> _Problem description_
For the data below, give the number of lines containing "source" and nothing more.

> _Material shown_
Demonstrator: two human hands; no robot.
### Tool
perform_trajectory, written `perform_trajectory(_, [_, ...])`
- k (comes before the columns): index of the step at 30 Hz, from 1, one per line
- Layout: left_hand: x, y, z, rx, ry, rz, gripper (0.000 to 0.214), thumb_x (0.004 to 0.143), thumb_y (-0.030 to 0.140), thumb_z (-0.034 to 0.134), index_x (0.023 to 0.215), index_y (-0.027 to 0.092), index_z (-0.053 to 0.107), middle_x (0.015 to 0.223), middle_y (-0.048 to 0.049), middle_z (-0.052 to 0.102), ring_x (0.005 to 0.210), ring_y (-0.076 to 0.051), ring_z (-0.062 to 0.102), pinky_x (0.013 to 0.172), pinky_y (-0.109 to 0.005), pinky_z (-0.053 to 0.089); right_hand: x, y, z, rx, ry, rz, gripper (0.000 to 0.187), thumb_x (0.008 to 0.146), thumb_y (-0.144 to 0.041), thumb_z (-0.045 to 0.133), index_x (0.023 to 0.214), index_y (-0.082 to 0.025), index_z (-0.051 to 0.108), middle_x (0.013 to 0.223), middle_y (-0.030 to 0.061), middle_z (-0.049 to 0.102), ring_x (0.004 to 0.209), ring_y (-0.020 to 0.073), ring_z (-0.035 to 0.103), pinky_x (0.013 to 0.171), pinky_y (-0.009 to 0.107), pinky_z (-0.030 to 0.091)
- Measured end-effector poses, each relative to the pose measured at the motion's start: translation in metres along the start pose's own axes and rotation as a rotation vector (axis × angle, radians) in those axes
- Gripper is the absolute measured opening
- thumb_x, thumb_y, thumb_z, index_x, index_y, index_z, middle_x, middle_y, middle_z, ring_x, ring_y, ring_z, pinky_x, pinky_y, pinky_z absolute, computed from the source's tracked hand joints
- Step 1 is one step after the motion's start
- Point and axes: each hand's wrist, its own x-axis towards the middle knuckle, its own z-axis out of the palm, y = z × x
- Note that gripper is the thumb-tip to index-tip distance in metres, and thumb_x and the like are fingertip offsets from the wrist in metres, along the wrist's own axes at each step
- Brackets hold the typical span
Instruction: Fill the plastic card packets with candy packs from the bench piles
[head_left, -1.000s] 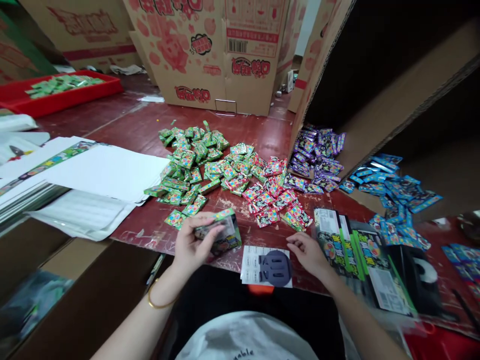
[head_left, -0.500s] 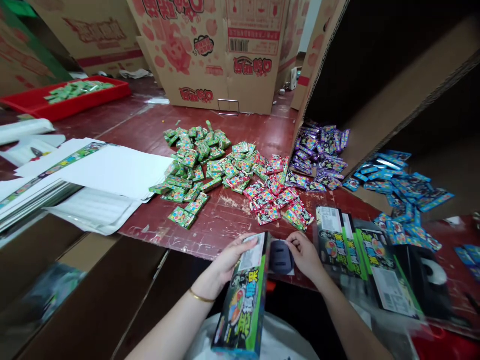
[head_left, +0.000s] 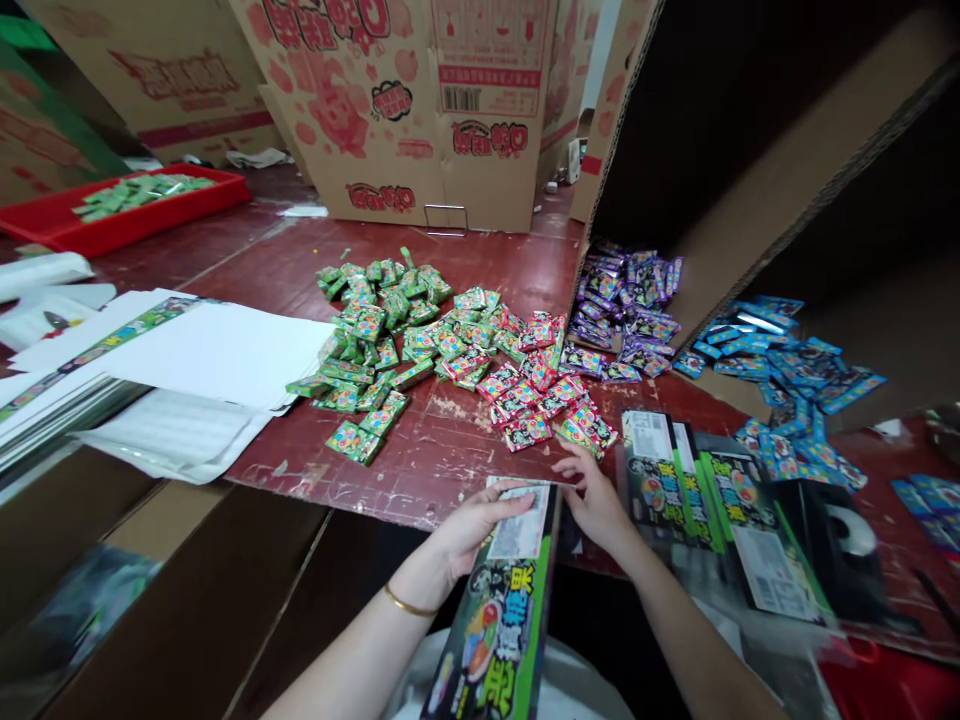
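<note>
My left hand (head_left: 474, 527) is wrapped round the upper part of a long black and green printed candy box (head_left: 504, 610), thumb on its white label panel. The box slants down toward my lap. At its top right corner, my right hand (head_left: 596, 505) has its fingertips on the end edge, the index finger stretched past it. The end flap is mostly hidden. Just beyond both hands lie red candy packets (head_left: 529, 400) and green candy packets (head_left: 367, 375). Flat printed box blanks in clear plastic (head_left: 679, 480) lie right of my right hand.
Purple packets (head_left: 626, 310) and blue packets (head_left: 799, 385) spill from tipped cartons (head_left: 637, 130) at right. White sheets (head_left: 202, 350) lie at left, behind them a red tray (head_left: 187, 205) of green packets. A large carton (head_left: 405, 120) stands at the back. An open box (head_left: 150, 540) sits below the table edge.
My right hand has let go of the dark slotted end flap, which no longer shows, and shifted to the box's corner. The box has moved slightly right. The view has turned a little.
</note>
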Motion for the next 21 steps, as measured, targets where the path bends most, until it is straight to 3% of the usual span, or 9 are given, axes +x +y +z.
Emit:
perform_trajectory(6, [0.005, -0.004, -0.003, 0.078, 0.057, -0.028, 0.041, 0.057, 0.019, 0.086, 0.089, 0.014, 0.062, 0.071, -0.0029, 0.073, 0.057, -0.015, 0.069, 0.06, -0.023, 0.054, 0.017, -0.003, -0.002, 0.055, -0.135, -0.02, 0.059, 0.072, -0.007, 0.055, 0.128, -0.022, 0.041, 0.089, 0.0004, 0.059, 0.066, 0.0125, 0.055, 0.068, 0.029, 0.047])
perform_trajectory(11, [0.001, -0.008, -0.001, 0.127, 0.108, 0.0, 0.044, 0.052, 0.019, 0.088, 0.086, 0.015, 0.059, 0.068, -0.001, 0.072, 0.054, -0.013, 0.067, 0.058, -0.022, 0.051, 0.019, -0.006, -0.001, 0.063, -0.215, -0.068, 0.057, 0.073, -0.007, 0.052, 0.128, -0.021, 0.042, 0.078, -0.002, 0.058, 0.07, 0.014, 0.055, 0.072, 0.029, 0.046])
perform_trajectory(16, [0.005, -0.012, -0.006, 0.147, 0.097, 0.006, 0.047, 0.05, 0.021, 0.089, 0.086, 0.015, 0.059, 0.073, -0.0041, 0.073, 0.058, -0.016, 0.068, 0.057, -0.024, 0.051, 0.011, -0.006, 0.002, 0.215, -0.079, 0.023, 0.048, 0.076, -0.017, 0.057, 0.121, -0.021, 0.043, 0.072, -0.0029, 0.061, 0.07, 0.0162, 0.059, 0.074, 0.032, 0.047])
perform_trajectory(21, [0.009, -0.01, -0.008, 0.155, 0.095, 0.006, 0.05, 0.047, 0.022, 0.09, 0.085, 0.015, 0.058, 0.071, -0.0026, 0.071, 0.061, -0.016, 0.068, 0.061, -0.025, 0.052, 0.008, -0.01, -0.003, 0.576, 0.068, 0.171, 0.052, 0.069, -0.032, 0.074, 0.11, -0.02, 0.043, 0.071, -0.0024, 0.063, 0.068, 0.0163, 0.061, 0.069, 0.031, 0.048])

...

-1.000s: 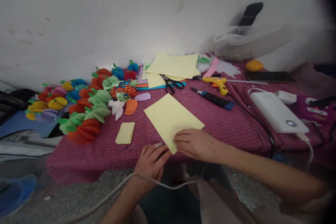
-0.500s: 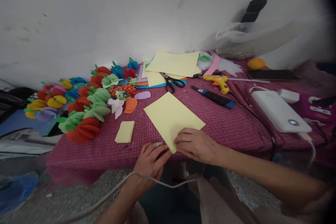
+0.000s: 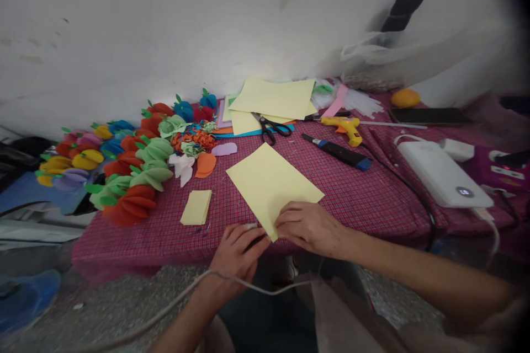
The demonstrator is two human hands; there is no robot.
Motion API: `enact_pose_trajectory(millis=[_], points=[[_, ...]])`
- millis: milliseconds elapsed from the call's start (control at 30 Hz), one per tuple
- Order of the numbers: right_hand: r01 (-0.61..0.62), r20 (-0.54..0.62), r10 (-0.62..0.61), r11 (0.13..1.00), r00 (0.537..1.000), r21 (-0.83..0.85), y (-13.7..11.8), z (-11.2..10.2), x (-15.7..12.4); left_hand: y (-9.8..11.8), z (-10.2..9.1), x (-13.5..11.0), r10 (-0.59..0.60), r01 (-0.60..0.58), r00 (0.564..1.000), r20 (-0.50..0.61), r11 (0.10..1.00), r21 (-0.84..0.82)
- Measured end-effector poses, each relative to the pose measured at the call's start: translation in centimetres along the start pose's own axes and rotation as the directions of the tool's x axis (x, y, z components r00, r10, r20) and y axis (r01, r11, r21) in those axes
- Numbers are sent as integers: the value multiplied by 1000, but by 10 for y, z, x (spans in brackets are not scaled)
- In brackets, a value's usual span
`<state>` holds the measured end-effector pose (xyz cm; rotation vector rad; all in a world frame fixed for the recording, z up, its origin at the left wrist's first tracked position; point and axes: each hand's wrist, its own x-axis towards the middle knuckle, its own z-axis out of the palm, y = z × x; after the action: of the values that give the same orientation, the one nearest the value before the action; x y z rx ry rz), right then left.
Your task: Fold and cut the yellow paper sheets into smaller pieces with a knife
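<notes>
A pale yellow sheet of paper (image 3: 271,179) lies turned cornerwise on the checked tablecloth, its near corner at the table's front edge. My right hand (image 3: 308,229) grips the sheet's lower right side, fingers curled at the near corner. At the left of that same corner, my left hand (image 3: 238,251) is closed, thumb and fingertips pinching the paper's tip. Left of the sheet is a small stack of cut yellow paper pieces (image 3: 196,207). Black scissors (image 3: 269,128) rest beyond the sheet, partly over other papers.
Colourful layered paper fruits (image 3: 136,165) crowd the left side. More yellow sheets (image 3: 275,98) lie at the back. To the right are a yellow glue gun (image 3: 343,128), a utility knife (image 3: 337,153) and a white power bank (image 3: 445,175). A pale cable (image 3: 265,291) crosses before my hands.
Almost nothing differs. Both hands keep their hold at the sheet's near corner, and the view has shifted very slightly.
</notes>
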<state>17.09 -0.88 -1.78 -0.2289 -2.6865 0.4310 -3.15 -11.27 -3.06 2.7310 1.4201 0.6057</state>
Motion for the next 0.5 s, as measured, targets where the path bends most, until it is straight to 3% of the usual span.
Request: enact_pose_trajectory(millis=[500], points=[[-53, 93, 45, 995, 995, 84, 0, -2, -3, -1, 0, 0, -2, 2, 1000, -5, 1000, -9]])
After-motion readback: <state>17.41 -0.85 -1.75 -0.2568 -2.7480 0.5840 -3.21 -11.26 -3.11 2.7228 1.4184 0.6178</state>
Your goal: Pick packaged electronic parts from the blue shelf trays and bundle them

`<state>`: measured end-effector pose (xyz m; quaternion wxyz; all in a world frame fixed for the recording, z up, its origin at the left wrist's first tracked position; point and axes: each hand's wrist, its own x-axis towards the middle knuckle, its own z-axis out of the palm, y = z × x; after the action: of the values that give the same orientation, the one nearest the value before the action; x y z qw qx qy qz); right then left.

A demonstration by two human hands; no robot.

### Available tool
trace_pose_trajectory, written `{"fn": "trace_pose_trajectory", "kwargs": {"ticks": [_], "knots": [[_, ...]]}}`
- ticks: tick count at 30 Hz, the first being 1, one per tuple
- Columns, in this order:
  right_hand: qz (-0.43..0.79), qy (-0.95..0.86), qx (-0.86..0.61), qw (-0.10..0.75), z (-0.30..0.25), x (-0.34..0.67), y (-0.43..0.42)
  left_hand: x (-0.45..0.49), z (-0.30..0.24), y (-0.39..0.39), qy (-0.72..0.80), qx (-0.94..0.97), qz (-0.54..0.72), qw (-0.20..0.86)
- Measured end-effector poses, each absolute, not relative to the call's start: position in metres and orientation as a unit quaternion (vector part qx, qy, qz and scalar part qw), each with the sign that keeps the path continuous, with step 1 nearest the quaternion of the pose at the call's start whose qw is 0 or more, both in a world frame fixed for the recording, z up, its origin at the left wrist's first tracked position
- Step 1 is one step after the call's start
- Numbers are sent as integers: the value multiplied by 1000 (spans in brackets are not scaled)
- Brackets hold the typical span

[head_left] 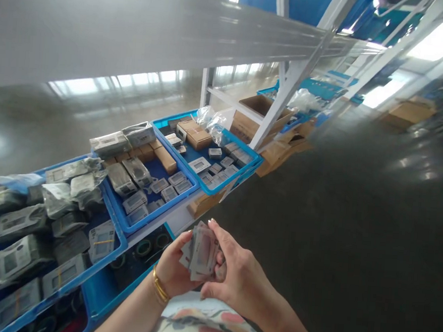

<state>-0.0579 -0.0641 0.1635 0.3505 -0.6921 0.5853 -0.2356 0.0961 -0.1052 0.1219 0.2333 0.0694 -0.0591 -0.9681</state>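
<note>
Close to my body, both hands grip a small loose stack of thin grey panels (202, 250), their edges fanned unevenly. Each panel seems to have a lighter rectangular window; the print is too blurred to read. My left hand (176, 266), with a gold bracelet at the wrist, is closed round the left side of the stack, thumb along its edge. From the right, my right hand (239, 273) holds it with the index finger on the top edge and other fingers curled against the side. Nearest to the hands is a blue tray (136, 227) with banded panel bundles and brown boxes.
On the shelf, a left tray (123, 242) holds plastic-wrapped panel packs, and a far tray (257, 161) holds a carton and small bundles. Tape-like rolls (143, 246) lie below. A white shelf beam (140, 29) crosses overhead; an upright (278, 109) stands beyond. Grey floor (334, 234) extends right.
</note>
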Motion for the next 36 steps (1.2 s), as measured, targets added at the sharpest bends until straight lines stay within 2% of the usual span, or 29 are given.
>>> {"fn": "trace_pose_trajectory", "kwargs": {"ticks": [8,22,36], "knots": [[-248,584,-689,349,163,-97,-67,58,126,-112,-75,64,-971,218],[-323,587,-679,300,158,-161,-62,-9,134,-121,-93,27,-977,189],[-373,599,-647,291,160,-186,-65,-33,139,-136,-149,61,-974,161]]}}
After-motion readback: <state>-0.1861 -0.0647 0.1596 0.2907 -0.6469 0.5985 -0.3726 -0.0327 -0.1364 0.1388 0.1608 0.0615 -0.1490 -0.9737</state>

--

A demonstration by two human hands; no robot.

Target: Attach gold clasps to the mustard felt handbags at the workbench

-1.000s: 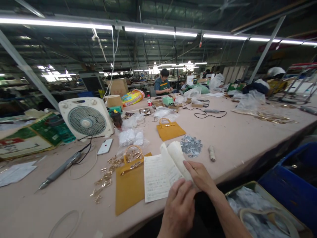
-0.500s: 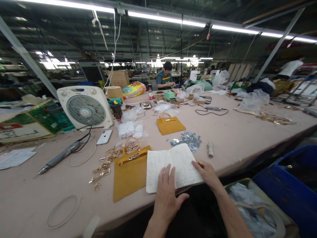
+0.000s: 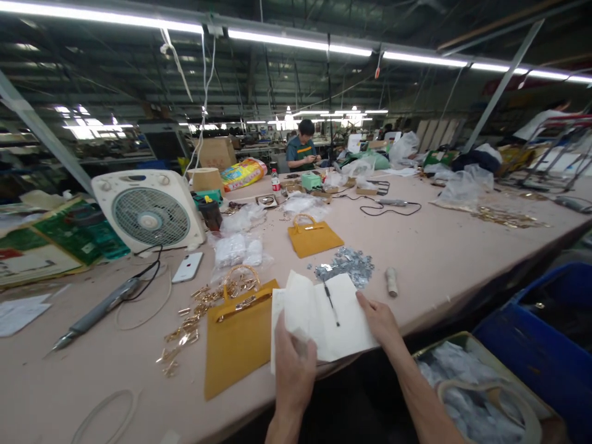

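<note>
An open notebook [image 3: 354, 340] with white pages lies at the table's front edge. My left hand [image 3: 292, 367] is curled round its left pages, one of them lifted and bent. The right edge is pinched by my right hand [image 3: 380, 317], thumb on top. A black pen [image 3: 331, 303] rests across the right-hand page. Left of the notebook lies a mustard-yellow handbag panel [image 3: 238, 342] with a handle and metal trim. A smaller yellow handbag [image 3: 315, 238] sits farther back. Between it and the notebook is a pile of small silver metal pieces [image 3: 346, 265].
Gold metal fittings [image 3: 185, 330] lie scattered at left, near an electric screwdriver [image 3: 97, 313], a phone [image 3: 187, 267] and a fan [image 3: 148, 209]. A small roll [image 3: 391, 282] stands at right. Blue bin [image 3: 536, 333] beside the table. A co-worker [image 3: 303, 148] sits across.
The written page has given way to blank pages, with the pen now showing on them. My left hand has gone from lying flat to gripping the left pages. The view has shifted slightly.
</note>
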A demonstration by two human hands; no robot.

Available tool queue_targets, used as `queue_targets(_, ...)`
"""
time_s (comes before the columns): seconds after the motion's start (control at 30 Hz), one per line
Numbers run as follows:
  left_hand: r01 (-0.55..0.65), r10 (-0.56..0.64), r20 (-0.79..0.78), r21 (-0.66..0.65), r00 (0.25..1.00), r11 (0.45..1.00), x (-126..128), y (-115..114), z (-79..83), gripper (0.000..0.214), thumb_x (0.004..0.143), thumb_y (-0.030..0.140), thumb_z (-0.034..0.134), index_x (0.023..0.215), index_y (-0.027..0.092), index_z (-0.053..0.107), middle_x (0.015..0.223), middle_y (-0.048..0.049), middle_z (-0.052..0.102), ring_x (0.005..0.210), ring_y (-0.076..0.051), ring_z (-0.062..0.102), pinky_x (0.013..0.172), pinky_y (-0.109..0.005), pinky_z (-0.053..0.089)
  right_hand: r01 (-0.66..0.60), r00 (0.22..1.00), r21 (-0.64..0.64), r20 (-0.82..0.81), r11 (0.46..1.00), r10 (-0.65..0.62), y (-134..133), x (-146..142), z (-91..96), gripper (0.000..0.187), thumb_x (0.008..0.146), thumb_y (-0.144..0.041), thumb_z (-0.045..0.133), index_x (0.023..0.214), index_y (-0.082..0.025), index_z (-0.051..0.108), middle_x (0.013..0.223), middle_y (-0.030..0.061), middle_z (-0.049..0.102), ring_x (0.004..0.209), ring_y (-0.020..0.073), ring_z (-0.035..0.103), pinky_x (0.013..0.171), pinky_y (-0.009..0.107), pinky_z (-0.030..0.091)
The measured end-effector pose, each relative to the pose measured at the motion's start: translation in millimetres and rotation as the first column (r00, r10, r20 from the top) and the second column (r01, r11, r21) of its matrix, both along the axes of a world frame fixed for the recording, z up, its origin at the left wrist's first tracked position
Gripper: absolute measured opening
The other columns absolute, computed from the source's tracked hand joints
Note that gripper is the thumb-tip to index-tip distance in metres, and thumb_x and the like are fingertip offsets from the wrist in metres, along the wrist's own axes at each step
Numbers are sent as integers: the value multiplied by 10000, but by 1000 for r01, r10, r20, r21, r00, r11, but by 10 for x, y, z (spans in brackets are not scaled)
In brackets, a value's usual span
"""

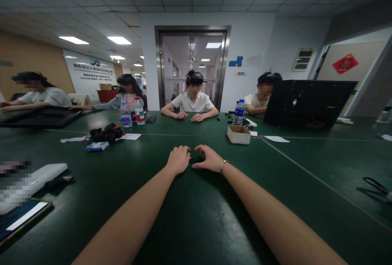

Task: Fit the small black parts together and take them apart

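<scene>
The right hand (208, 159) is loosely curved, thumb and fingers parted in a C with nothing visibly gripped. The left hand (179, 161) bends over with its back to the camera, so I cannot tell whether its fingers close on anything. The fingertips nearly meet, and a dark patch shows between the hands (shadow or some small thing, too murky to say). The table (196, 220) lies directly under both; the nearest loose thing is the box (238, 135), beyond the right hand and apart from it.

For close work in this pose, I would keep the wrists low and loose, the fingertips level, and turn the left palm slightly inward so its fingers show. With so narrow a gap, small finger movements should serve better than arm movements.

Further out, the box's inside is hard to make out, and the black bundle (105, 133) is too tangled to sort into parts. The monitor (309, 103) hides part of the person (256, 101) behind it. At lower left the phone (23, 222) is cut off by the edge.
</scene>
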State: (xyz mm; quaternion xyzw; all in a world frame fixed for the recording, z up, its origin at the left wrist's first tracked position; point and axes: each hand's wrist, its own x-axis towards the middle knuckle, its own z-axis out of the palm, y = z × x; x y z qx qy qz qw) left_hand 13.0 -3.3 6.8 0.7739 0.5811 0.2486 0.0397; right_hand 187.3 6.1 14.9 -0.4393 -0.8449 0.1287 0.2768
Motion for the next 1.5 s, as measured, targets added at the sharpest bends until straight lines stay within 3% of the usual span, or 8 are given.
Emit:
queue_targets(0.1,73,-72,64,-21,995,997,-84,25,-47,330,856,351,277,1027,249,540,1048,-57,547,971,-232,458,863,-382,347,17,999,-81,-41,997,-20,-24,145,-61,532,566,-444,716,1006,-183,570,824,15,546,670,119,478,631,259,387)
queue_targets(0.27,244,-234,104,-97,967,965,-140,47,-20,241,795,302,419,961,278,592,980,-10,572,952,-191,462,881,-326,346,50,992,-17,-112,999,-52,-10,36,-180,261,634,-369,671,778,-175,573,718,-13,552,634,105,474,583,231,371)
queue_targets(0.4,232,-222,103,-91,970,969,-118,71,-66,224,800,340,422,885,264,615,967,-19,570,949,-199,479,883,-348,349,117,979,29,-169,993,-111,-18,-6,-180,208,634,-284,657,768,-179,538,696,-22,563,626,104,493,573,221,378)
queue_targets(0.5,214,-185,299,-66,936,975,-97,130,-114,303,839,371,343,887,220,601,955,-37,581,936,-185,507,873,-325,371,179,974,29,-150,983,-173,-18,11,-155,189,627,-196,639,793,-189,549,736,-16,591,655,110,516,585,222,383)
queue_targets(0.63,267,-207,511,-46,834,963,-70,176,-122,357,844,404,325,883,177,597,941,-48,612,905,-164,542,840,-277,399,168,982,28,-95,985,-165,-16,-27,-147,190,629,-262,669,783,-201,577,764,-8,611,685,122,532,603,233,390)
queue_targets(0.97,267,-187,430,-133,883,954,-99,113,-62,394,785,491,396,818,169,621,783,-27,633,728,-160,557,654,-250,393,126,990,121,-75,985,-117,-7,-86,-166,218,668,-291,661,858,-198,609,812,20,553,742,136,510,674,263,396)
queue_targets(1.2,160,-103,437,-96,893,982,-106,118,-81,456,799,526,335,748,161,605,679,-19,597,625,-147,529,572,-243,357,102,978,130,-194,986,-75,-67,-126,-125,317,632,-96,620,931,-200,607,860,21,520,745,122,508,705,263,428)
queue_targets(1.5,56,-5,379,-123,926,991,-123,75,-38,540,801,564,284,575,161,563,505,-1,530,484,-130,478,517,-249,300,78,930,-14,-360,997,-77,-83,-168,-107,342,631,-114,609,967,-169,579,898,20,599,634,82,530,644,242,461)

> _Solution to this task_
2